> **Brief**
First find the line with "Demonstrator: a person" in the entries below, then set down exactly every line through the line with "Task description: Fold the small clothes", that line included.
☆ ☆ ☆ ☆
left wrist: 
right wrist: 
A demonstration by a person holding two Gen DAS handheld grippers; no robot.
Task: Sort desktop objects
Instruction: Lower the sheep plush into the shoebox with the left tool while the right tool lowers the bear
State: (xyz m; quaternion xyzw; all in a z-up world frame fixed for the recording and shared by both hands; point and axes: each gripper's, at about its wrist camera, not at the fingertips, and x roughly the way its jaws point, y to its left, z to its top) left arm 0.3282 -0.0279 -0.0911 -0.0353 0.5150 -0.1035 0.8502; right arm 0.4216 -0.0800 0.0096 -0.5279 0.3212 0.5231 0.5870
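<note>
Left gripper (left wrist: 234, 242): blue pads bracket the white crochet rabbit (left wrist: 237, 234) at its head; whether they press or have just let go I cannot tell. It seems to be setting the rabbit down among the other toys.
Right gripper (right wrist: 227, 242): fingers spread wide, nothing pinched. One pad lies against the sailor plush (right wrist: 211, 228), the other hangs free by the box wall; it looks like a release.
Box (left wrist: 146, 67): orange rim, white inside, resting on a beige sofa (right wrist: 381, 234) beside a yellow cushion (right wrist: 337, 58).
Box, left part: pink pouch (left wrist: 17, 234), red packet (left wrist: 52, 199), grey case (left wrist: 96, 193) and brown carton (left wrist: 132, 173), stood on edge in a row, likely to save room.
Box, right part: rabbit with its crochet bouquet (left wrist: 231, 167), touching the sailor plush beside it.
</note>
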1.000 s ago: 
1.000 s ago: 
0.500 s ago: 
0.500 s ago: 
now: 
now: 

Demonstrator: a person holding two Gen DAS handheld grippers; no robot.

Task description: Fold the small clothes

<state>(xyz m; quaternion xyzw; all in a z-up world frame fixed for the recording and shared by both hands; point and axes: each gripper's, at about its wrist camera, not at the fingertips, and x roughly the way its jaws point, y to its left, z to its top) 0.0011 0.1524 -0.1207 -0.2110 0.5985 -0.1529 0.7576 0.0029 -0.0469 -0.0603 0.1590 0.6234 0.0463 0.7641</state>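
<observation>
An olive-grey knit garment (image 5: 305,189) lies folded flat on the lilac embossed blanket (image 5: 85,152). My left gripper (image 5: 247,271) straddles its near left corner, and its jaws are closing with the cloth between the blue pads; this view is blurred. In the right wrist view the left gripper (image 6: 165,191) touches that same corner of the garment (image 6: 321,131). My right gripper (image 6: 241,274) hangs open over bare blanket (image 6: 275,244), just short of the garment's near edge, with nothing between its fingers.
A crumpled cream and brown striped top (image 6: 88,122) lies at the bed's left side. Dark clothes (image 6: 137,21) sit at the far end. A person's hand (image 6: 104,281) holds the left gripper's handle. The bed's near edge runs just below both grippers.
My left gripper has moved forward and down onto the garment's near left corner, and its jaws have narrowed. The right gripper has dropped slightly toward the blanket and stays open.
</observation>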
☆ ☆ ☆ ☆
> **Exercise output**
Demonstrator: a person holding two Gen DAS handheld grippers; no robot.

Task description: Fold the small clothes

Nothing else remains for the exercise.